3

I've heard couple of times already that you shouldn't do string concatenation in a for loop as strings are immutable and so it would compute the concatenation as a new string instance and then reassign the identifier. So if the result has n characters the time complexity would be O(n^2)

Bad: runs in O(n^2). Iterative '+' concatenation.

letters = ""
for c in document:
    if c.isalpha():
        letters += c

Good: runs in O(n). Iterative append, with a final "".join()

document = ""
temp = []
for c in document:
    if c.isalpha(): 
        temp.append(c)
letters = "".join(temp)

At the same time I've read that

"Some later implementations of the Python interpreter have developed an optimization to allow such code to complete in linear time,.."

So the first solution should be fine too? Is it an optimization which is in the latest python builds?

smci
  • 32,567
  • 20
  • 113
  • 146
user1767754
  • 23,311
  • 18
  • 141
  • 164

2 Answers2

1

At first, you should write the most readable code for you; only if you have issues with the runtime, you should think of optimization:

letters = "".join(c for c in document if c.isalpha())

For current CPython implementations join is faster than '+'.

>>> def test():
...   s = ""
...   for x in range(1000):
...     s += 'x'
... 
>>> timeit.timeit(test)
157.9563412159987
>>> def test():
...   s = []
...   for x in range(1000):
...     s.append('x')
...   s = ''.join(s)
... 
>>> timeit.timeit(test)
147.74276081599965
Daniel
  • 42,087
  • 4
  • 55
  • 81
0

The key is some implementations. Not all. If you want to make sure your code runs fast on all implementations of python then use str.join. Depending on the size of your document, different approaches will be faster. However, "".join(...) is very pythonic and people will more quickly understand your intentions. So unless you have lots of small documents stick with str.join.

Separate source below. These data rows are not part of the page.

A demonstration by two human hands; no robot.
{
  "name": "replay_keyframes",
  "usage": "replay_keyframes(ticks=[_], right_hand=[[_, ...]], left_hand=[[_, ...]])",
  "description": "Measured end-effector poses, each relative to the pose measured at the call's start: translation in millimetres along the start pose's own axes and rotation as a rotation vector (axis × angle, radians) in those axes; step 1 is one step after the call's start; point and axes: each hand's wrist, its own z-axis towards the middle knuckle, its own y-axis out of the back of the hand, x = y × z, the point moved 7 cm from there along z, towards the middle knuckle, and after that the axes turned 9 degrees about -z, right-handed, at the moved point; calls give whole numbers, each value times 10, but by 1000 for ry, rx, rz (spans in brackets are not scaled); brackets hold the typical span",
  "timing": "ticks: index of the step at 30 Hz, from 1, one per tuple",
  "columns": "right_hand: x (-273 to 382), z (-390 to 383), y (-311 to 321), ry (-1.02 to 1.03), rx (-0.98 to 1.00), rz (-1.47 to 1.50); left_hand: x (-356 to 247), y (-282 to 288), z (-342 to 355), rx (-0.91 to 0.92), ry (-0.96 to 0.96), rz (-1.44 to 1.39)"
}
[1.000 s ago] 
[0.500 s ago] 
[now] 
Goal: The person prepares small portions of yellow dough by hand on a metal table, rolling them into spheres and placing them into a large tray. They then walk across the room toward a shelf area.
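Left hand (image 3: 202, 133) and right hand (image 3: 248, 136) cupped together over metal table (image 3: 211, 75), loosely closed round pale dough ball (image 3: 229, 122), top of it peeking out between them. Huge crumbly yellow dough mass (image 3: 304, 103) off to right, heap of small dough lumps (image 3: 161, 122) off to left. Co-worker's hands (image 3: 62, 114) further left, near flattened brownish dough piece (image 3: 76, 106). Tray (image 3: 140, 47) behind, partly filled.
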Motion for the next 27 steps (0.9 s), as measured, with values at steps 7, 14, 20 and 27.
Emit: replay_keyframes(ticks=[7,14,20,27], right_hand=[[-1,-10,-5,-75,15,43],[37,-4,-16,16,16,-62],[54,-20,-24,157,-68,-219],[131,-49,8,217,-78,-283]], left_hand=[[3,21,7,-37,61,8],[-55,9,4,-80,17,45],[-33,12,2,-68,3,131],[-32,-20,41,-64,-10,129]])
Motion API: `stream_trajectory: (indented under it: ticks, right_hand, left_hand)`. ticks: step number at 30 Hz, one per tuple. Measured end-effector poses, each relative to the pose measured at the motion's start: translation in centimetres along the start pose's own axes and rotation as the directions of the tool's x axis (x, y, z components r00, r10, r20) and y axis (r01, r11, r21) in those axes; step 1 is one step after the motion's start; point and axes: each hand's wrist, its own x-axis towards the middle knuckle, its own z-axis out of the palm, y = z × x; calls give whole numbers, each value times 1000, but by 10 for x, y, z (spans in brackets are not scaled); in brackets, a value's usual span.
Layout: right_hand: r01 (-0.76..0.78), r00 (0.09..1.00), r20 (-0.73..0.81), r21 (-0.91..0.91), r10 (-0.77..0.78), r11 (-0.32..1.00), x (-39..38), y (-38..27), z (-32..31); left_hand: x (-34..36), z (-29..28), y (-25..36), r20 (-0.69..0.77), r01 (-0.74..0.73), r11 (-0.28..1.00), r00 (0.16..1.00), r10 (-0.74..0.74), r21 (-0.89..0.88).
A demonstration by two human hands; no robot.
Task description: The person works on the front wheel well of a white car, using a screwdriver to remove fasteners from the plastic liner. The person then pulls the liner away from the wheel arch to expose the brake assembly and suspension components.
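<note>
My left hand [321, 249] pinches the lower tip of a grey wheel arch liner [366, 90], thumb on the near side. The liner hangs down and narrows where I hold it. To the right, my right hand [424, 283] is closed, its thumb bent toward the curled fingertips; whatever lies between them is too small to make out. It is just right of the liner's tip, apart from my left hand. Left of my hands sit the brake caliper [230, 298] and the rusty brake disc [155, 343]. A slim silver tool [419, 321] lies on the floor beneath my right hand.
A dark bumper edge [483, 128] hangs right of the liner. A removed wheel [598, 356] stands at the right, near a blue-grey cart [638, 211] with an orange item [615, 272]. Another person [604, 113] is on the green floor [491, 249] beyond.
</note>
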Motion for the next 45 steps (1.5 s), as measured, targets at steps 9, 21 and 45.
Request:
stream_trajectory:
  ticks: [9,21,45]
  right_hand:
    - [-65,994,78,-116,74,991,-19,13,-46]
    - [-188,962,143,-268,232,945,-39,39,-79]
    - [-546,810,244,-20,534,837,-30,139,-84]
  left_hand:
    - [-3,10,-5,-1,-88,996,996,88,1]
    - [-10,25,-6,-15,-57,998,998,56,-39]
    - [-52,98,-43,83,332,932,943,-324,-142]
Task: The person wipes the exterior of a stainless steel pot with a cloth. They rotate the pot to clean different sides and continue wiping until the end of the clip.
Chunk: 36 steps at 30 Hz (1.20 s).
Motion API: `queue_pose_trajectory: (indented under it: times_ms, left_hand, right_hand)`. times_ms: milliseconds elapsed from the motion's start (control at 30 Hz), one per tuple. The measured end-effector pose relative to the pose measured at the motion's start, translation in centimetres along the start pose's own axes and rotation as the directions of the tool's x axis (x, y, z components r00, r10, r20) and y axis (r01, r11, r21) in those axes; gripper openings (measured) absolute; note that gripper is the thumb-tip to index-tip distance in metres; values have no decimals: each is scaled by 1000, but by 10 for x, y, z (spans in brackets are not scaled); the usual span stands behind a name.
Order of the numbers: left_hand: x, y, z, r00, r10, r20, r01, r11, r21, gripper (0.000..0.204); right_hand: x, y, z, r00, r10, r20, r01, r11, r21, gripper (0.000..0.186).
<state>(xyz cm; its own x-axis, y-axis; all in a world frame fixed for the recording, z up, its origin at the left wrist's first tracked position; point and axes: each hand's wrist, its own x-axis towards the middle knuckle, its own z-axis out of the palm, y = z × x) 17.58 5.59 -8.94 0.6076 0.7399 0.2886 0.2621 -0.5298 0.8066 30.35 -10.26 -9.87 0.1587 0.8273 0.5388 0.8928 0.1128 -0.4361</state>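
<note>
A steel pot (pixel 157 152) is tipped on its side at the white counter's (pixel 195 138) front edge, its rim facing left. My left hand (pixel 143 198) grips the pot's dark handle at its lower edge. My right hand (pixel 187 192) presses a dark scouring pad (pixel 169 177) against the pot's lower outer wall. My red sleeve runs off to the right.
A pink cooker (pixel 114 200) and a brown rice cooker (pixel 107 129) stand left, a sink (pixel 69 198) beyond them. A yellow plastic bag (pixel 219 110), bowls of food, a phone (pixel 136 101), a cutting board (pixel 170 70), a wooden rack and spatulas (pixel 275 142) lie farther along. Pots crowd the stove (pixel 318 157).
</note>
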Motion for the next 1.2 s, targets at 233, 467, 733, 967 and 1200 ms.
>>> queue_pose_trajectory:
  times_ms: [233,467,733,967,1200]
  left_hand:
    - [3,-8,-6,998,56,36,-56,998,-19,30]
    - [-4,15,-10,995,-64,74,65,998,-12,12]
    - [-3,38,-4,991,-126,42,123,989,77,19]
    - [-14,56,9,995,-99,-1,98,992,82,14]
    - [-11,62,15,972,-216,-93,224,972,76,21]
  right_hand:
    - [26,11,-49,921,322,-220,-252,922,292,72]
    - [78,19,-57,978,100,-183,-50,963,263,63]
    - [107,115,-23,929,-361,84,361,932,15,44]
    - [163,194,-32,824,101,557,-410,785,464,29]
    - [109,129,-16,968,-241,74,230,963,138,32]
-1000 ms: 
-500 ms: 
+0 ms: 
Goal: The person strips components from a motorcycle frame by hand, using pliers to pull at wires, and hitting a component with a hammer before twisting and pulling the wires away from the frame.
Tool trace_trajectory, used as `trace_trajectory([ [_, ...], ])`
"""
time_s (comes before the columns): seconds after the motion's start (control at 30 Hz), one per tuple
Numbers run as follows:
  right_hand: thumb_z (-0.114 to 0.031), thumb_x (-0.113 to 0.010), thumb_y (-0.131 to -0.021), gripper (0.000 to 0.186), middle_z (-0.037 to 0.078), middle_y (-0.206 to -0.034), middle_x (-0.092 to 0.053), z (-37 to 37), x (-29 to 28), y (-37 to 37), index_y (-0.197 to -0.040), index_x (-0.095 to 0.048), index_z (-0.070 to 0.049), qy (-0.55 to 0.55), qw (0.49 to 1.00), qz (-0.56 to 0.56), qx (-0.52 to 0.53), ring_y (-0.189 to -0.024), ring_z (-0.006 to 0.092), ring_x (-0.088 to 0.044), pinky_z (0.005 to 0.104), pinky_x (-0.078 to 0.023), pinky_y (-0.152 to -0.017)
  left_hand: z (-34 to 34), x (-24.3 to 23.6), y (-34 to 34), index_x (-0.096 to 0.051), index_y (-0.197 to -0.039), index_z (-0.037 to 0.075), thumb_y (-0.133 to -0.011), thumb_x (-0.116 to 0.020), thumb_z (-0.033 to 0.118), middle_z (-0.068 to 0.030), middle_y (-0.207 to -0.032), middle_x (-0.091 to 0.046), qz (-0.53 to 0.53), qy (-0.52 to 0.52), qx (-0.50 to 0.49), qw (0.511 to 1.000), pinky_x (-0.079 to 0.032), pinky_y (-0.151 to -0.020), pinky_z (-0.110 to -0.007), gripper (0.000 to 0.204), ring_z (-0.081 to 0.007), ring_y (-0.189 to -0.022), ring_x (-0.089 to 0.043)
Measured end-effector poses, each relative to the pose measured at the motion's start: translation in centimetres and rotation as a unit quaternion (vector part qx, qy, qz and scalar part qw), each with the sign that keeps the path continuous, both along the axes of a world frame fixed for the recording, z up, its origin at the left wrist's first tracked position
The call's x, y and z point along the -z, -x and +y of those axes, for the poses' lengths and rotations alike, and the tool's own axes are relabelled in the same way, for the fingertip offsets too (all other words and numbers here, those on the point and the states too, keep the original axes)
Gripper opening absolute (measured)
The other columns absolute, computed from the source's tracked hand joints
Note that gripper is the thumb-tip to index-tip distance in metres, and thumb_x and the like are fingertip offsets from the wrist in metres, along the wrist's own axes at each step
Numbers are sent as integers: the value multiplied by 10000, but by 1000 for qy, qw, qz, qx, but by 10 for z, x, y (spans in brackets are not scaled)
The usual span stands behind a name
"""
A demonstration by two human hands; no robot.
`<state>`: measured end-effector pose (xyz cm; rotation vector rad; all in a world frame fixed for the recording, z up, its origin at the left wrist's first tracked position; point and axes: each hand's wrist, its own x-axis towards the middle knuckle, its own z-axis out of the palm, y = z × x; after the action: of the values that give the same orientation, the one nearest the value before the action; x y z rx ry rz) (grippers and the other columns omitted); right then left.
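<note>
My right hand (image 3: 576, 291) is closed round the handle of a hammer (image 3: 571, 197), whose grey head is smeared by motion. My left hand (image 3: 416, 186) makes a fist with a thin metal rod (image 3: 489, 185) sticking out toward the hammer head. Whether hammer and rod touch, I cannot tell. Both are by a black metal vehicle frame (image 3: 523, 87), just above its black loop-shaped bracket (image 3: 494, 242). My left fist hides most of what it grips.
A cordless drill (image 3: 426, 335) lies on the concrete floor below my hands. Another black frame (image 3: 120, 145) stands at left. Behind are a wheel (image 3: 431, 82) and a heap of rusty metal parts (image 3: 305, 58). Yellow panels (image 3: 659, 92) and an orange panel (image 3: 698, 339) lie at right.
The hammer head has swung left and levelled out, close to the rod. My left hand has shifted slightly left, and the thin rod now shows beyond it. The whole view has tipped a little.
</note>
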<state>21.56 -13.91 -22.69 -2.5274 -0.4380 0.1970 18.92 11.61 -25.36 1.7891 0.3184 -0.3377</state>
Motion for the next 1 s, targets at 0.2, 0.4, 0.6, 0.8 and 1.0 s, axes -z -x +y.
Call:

However, to get a 10-fold speed increase on both str.join and += then use str.translate. This solution is specific to removing individual characters though.

from string import digits
translation_table = str.maketrans("", "", digits) 
# first two args about translating characters, third is for removing characters
letters = document.translate(translation_table)

The reason for this speed increase is that python needs to create a new string for each character in the document. str.translate doesn't need to do this and so is much faster.

Dunes
  • 37,291
  • 7
  • 81
  • 97